Remember You cannot simply catch a trojan as you would a virus. This is not the first Mac OS X trojan and I'm certain it won't be the last. Use common sense, Do not install and run applications from untrusted sources and Do not run Mac OS X as "root."

Sophos, Symantec, McAfee and Intego have all added the code’s description to their Mac anti-virus software files.

There are always malicious people out there looking to harm or misguide people, weather it be a PC or Mac user. Look at the Fake invite sent out by a user in Germany to Mac News reports.

Macnn reports:

"A fake invite today was sent out by a user in Germany. The hoax invite, which read and looked like a real Apple-sanctioned event, was sent to several Mac websites and touted a 'special event' with U2 lead Bono. The fake red invitation said "Please join Steve and Bono" for an "invitation-only event" at the Moscone Center West in San Francisco on March 1st at 10 am. The invite also offered the words "Together we can fight it." Several reports had speculated on a special red iPod from Apple to help Bono's fight against AIDS. "U2's Bono may partner with Apple on a new red iPod in the near future to help promote a new project to battle AIDS. The charity is designed to raise money to help finance the fight against HIV/AIDS, Tuberculosis, and Malaria in Africa, and hopes to convince the world's largest companies to release special red-branded products while offering a portion of the profits to the fund." [updated]

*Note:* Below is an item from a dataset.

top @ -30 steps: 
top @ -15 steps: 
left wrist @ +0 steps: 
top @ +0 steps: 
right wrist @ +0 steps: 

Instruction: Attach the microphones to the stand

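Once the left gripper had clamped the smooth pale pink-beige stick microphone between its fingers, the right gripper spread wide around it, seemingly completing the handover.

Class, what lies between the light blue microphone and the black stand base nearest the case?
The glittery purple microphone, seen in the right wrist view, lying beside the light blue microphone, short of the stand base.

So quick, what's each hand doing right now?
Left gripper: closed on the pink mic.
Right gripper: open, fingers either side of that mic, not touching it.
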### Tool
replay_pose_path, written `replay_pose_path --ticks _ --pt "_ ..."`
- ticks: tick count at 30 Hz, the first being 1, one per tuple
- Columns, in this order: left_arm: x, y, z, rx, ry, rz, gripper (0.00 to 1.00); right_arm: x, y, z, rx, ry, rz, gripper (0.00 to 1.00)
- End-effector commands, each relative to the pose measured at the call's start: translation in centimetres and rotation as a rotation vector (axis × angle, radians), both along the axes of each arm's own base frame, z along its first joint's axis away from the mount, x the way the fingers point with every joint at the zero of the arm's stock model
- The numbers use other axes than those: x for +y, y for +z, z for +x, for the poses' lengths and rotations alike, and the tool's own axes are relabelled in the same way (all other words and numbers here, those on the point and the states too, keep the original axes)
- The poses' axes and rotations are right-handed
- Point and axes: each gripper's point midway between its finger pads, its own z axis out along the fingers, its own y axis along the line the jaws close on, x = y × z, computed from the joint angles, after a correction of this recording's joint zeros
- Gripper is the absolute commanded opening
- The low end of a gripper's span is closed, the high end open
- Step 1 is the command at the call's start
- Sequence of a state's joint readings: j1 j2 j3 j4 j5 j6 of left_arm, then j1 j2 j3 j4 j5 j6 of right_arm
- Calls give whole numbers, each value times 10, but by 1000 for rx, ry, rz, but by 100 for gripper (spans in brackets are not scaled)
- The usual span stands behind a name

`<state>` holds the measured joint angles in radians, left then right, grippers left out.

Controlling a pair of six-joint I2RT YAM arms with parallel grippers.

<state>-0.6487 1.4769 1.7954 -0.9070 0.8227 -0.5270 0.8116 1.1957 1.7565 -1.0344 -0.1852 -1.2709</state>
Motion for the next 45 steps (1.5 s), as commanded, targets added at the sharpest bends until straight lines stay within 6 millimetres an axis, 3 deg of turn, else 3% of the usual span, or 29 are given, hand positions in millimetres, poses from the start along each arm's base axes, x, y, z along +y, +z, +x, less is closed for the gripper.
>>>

The invite came with the following headers:

Received-SPF: neutral (216.22.45.54 is neither permitted nor denied by best guess record for domain of webmaster@felixbruns.de)
Received: (qmail 63576 invoked by uid 89); 15 Feb 2006 16:53:36 -0000
Delivered-To: xxxxxx@macnn.com
Received: (qmail 63346 invoked from network); 15 Feb 2006 16:53:13 -0000
Received: from s169.evanzo-server.de (62.67.235.169)
by macnn.com with SMTP; 15 Feb 2006 16:53:13 -0000
Received: (from wwwrun@localhost)
by s169.evanzo-server.de (8.11.3/8.11.3/SuSE Linux 8.11.1-0.5) id k1FGrDl09934;
Wed, 15 Feb 2006 17:53:13 +0100
Date: Wed, 15 Feb 2006 17:53:13 +0100"


This is the pic of the fake invite

As quoted form Macnn "Many websites that initially reported the event have since pulled their stories without any correction, retraction, or other note." LoopRumors was one of them.
I give praise for a reporter to "man up" to any mistakes that may come from bad information.